The Ethics of Private Police

In my historic neighborhood, we are having a vigorous debate about the wisdom/propriety of paying monthly “dues” to hire off-duty police officers to conduct extra patrols. The concern is that the Indianapolis police force is stretched thin, and despite Mayor Ballard’s emphasis on public safety, not much has changed, and certainly not for the better.

I understand the problem; it’s real, and not improving. Like my neighbors, I want to feel that my person and property are being adequately protected. But I have a real problem with “rent-a-cop” proposals of this sort.

Public safety is one of the very few things that virtually all Americans believe should be provided by government. Practically speaking, private policing creates the classic “free rider” problem–if I pay a private security guy to patrol my street, my neighbor who refuses to pay his fair share for this service will benefit anyway. Ethically, the question goes to the heart of why we have collective mechanisms like government in the first place: why should citizens who can afford to pay extra get adequate basic services while our poorer neighbors don’t?

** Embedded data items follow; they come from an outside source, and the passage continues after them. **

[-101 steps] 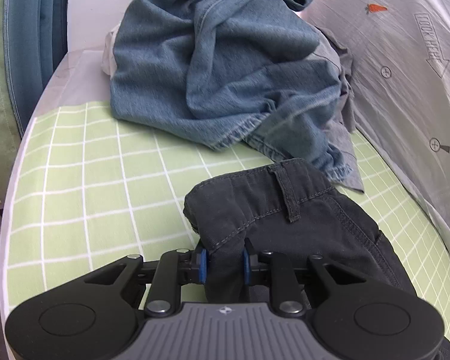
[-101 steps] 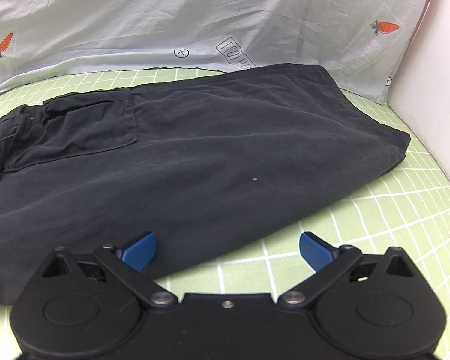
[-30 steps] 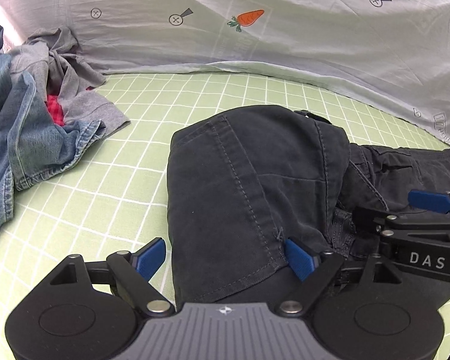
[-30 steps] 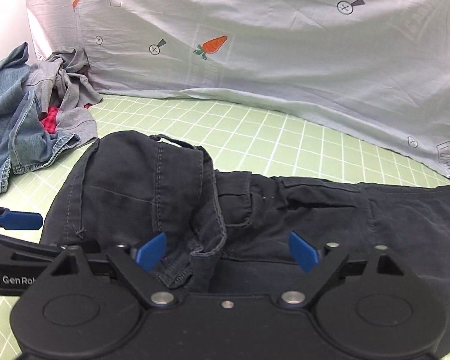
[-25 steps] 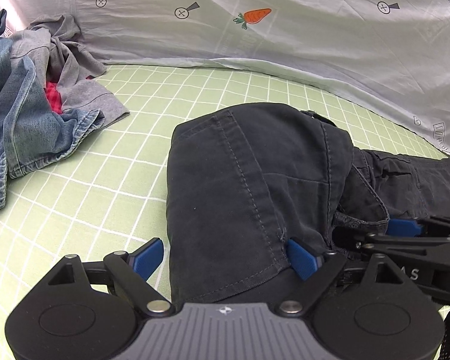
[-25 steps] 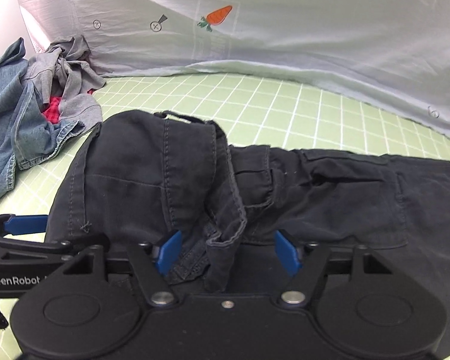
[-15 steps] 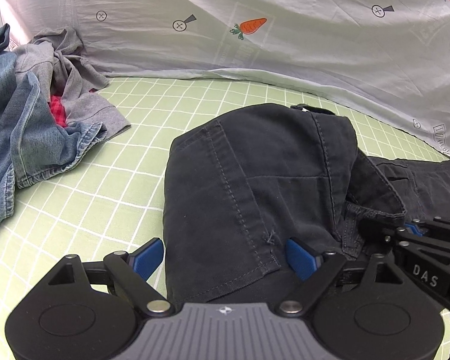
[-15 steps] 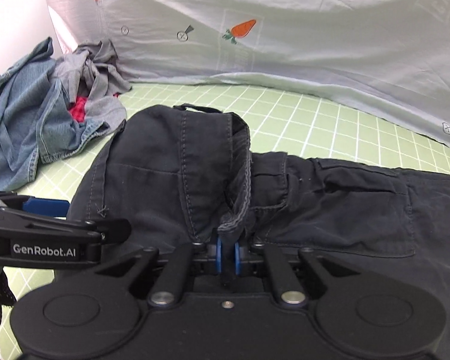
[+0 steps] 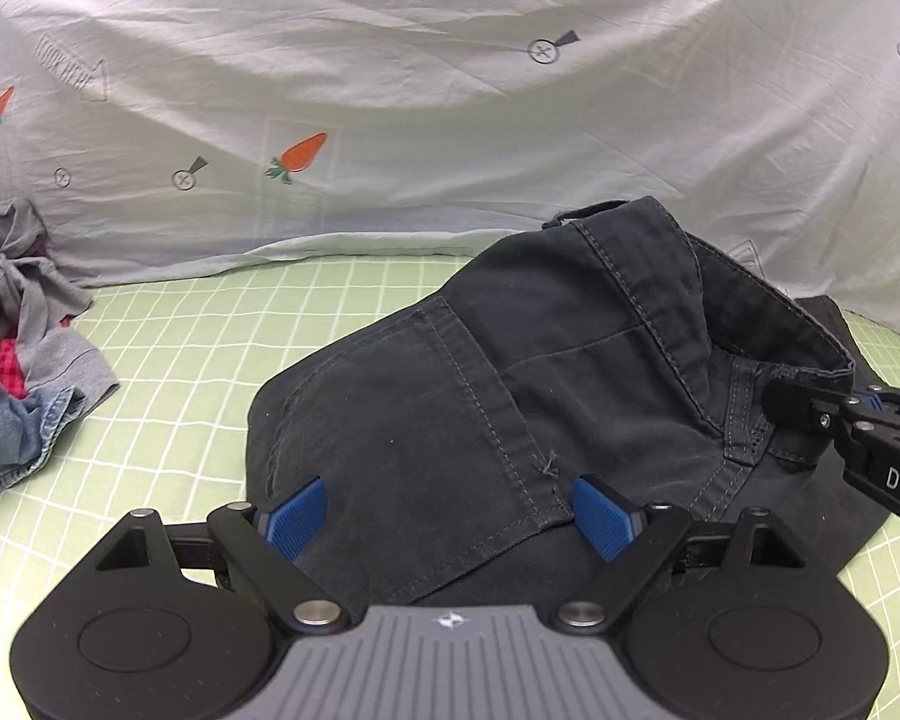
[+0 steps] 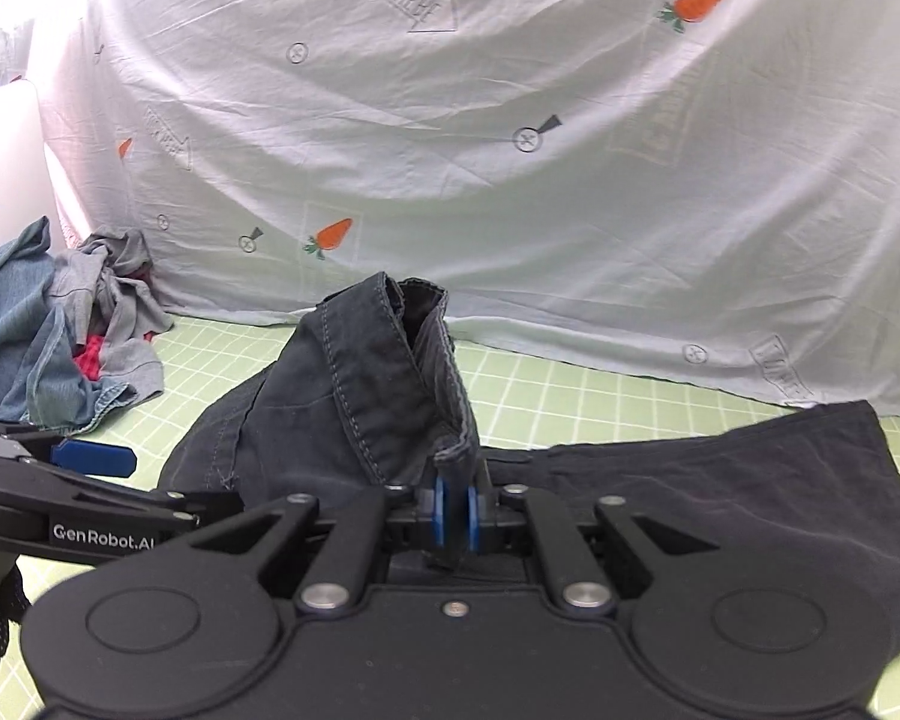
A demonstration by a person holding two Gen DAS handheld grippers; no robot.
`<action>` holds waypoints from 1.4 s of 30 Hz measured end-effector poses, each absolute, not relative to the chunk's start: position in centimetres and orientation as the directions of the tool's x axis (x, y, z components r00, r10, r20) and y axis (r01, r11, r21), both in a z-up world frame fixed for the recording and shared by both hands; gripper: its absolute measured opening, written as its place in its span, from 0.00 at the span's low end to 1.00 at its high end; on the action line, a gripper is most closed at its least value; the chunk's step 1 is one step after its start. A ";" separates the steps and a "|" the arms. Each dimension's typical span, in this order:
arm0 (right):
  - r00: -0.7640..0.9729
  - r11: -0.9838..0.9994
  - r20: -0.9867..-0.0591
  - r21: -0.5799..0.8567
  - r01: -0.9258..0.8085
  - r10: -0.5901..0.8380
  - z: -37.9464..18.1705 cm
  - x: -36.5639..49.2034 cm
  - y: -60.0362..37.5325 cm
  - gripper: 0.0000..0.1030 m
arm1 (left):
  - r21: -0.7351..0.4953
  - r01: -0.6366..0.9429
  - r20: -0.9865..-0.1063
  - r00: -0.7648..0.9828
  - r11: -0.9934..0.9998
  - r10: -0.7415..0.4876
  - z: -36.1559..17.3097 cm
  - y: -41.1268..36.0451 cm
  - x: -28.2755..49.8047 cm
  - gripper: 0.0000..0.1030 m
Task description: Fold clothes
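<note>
Dark grey trousers [image 9: 450,396] lie on the green checked sheet [image 9: 180,360], their legs stretching off to the right [image 10: 720,480]. My right gripper [image 10: 455,510] is shut on the waistband [image 10: 390,372] and holds it raised in a peak above the bed. In the left wrist view that same right gripper [image 9: 810,414] comes in from the right edge, pinching the band. My left gripper [image 9: 450,516] is open, its blue pads standing either side of the trouser seat without pressing on it. One of its fingers [image 10: 93,459] shows at the left of the right wrist view.
A heap of blue denim and grey garments [image 10: 60,348] with something red inside lies at the far left [image 9: 18,360]. A pale duvet with carrot prints [image 9: 450,90] rises like a wall behind the trousers. A white surface [image 10: 0,180] stands at the far left.
My right gripper went from open to shut on the waistband and lifted it. Both hands rose and moved, so the clothes heap slid left in view. The left gripper stayed open.
</note>
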State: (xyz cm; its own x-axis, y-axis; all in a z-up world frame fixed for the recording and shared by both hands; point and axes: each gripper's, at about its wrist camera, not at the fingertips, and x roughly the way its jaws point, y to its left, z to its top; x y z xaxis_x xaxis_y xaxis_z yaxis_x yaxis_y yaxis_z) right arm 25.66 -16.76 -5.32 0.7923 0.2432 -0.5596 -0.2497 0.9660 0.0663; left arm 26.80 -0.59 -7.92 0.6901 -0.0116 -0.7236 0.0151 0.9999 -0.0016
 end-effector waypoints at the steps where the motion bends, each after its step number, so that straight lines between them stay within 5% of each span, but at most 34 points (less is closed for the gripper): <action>1: 0.785 0.970 -0.574 0.077 -0.231 0.233 -5.7 25.7 -17.7 0.07 | 0.007 0.028 -0.729 0.684 1.000 -0.014 -8.4 -1.5 27.0 0.87; 7: 0.641 0.977 -0.738 0.139 -0.160 0.210 -12.4 27.7 -21.0 0.09 | 0.078 0.068 -0.811 0.585 0.995 0.024 -13.8 -5.4 28.5 0.88; 14: 0.591 0.978 -0.782 0.113 -0.175 0.196 -15.6 28.6 -21.2 0.18 | 0.138 0.058 -0.824 0.561 0.989 0.082 -15.4 -6.5 28.8 0.96; 18: 0.604 0.981 -0.777 0.085 -0.177 0.176 -15.5 28.4 -21.8 0.39 | 0.156 0.050 -0.834 0.541 0.987 0.105 -15.5 -6.6 29.4 1.00; 21: 0.632 0.990 -0.763 0.088 -0.114 0.140 -15.1 27.9 -23.5 0.72 | 0.153 0.056 -0.843 0.529 0.987 0.100 -15.5 -6.6 29.5 1.00; 24: 0.663 0.995 -0.745 0.098 -0.003 0.076 -14.8 27.1 -26.2 0.84 | 0.151 0.063 -0.848 0.522 0.987 0.096 -15.5 -6.5 29.6 1.00; 34: 0.631 0.897 -0.748 0.113 0.428 -0.206 -16.9 25.1 -38.6 0.86 | 0.161 0.075 -0.859 0.501 0.984 0.103 -15.4 -6.7 30.3 1.00; 42: 0.632 0.838 -0.730 0.152 0.524 -0.263 -18.6 27.5 -45.3 0.86 | 0.174 0.071 -0.870 0.478 0.982 0.119 -15.3 -6.9 30.7 1.00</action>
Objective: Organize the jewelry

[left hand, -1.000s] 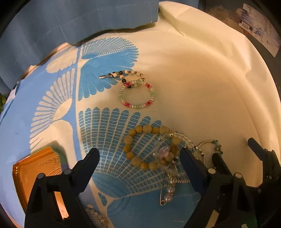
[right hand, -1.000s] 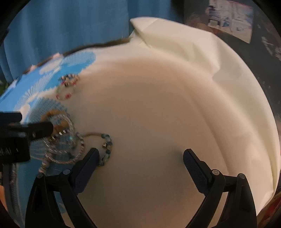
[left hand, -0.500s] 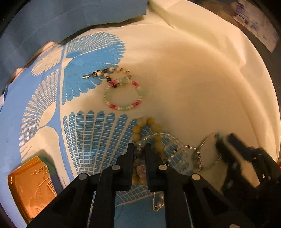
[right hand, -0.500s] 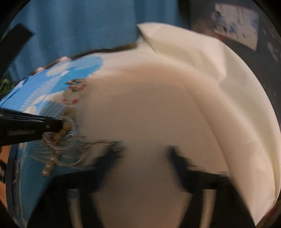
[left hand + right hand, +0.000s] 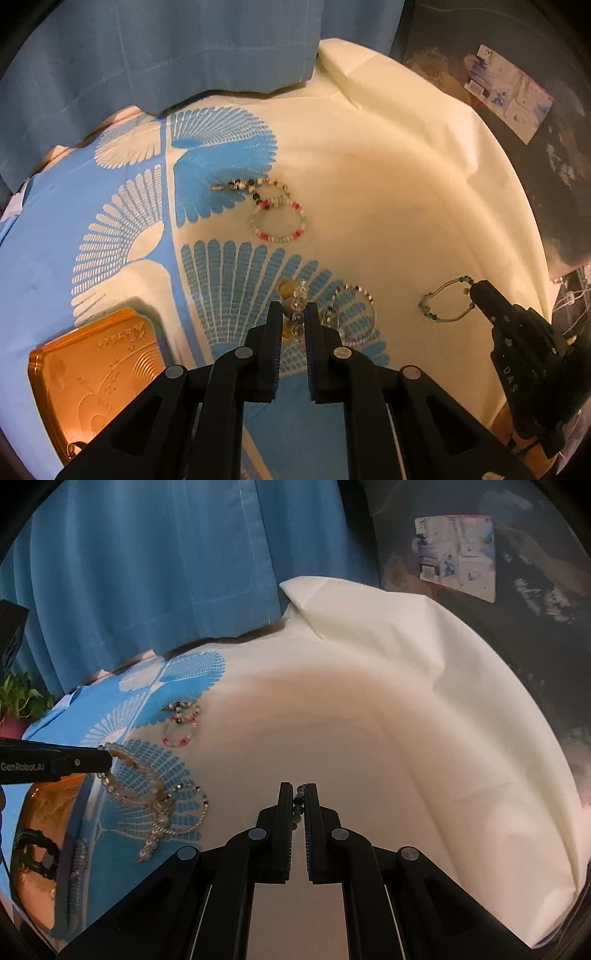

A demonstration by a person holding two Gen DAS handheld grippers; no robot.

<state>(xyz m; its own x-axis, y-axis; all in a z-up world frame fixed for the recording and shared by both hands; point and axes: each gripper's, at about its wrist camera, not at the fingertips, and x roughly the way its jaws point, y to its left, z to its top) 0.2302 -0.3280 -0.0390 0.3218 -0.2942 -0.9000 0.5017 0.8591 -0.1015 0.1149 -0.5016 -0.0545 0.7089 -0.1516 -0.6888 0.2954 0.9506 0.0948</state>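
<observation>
My left gripper (image 5: 293, 308) is shut on a tangle of bracelets (image 5: 291, 295), yellow beads and clear beads, lifted off the blue-patterned cloth (image 5: 229, 280). In the right wrist view that tangle (image 5: 136, 786) hangs from the left gripper (image 5: 105, 762). The jaws of my right gripper (image 5: 299, 788) are closing, pressed on a thin cord bracelet with teal beads (image 5: 298, 805). The left wrist view shows this cord bracelet (image 5: 443, 299) dangling from the right gripper (image 5: 474, 290). A pink, white and green bead bracelet (image 5: 279, 221) lies flat further back, touching a black-and-white one (image 5: 247, 184).
A gold tin (image 5: 96, 369) sits at the near left, and a thin silver-beaded ring (image 5: 354, 306) lies beside my left fingers. Cream cloth (image 5: 388, 738) covers the right half. Blue curtain (image 5: 147, 572) hangs behind; dark floor with a paper (image 5: 509, 96) lies beyond the right edge.
Both grippers went from wide open to shut. The left one closed on the yellow and clear beads, the right on the cord bracelet, and both have lifted, pulling the cord bracelet away rightward.
</observation>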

 If I thought that hiring private security for the Old Northside would prompt the city to deploy added police in underserved poor neighborhoods–where social dysfunction and economic distress increases the incidence of violent crime–I might reconsider my opposition, but anyone who understands the way these things work knows how unlikely that is. It’s more likely that the Mayor would breathe a sigh of relief and REDUCE the public police force proportionately. My neighborhood would benefit at the expense of poorer areas.

What’s worse, we’d be echoing the message that seems to resonate with all those “tea bagger” folks: that we don’t need no stinkin’ government. If for some reason you can’t fend for yourself,  it’s probably because you are undeserving. In any case, that’s your problem.